The Storage for distributed collaborations typically consists of an array of distinct storage elements—each within separate administrative domains—that may be connected together with a common Grid transfer and security mechanism. Data transfers are organized around files, which are copied between sites. A Storage Cloud, the other hand, can be distributed in nature, will look the same from all access locations, and defines a single administrative domain for all its data. This is the L-Store File System model. Data transfers within a storage cloud can, like a typical file system, be organized around data blocks arbitrarily located within the cloud.
The power and flexibility of L-Store can be traced to Logistical Networking (LN), a distributed storage architecture designed explicitly to offer a scalable solution to problems of data logistics in distributed computing in the WAN context. Many of the advantages of LN derive from the way in which it handles file metadata. Conventional file systems operate on a file abstraction that consists of two kinds of stored information: the actual data that is the contents of the file; and structural metadata, which we also call a data mapping. When a file is written to a file system, its contents are divided into pieces (blocks) and each block is written and stored separately. The map to where each block is stored and other state information is the structural metadata. In UNIX, this metadata is called the inode. Typically, the user does not have access to this metadata.
LN uses a generalized abstraction of the inode, a container called the exNode. Information about a distributed file’s data mappings is placed in the exNode. In addition to the file’s structural metadata, arbitrary non-structural metadata, called attributes, can be stored in the exNode. The generality of this abstraction allows us to combine storage resources from many sources, implemented by many different technologies. Files stored in this distributed mix of hardware, along with their metadata, can be manipulated by users through widely used interfaces with familiar semantics.
Internet Backplane Protocol
The fundamental unit of storage in LN is the depot. A depot can be a single disk or a collection of disks in a server. In LN, the pieces or blocks of a file are called allocations.

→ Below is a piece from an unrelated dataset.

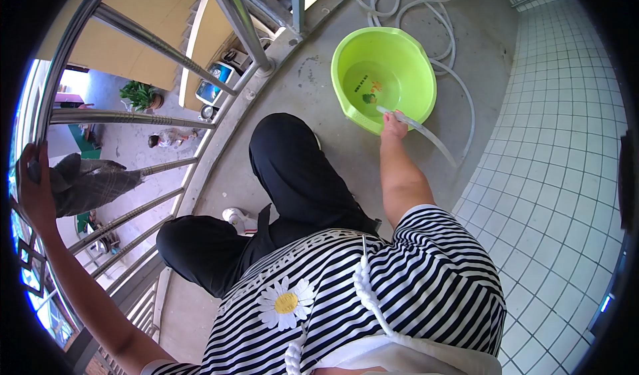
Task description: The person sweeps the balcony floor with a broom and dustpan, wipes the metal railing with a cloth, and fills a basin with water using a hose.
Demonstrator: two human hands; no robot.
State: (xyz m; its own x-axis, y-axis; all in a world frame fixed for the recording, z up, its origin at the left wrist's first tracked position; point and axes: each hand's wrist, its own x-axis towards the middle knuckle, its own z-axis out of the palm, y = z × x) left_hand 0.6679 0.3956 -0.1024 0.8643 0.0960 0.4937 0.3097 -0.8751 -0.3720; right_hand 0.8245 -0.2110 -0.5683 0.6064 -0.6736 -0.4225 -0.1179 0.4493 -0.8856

As currently implemented in L-Store, exNodes use one basic storage access protocol—the Internet Backplane Protocol (IBP). IBP provides a generic, best-effort service that allocates, reads, writes and manages allocations on network-addressable storage (the depots). The exNode data mappings capture the way in which the (possibly replicated) segments of a data extent are mapped to IBP allocations. By factoring the data movement and storage and data-mapping aspects of the file abstraction, the LN architecture exposes the structural metadata in a form that can be safely and directly managed and manipulated by client processes and by services acting on behalf of the client. IBP allows for third party transfer of data between depots relieving users of the burden of moving data around the Internet, as other middleware tools can do this on their behalf.
The L-Store software stack implements a complete virtual file system. L-Store uses IBP as the underlying abstraction of distributed storage. It manages, monitors, and maintains data distributed to IBP depots, and supports RAID-like mirroring and striping of data for performance and fault tolerance.
L-Store supports the complete lifecycle management of hardware. No downtime is required to add disk storage, which can be added on the fly with the space becoming immediately available. As hardware is added, allocations can be redistributed to maintain uniformity in data distribution. Hardware can be retired, resulting in the automatic migration of data off the retiring hardware. IBP supports heterogeneous disk sizes and storage hardware. As a result, L-Store can grow based on demand, using the best technology. This has become a routine and common occurrence in the multi-petabyte L-Store storage element used at the Vanderbilt CMS Tier2 center.
Interacting with the L-Store File System
There are two main methods for interacting with L-Store: command line tools, and a FUSE based disk mount. The Logistical Input/Output (LIO) command line tools provide the most complete and efficient way to access the L-Store data. These tools are designed to replicate familiar Linux commands such as cp, du, find, fsck, ln, ls, mkdir, mv, rm, rmdir, and touch. A person with a reasonable familiarity of these Linux commands can easily transition to using the LIO command line tools. The LIO tools also provide commands for L-Store specific tasks such getting and setting file attributes, extending the lifetime of a file, directing output to standard out or input to standard in, or inspecting the health and physical location of files. These tools are easily incorporated into shell scripts and the like allowing for straightforward access, manipulation, and administration of files in L-Store.
The second access method is even more user friendly and transparent than the LIO tools. L-Store takes advantage of a kernel module that is readily available on most Linux distributions and Mac systems, the File system in Userspace (FUSE) kernel module (http://fuse.sourceforge.net/). L-Store provides a FUSE-based interface called the Logistical File system (LFS). With minimal configuration, and using a single command, LFS can be mounted on an investigators machine as if it were an external hard drive. This mount point allows the user to carry out analysis as if the data was located on his or her local machine.
Instances of L-Store have been in production use for over three years at the Advanced Computing Center for Research and Education (ACCRE), and it is the ACCRE team who are the primary developers of L-Store software. The CMS repository at ACCRE currently stores over a petabyte of CMS data, and it has been pushed hard by CMS users. There are, however, significant development efforts that are being undertaken to assure that L-Store meets the evolving needs of CMS.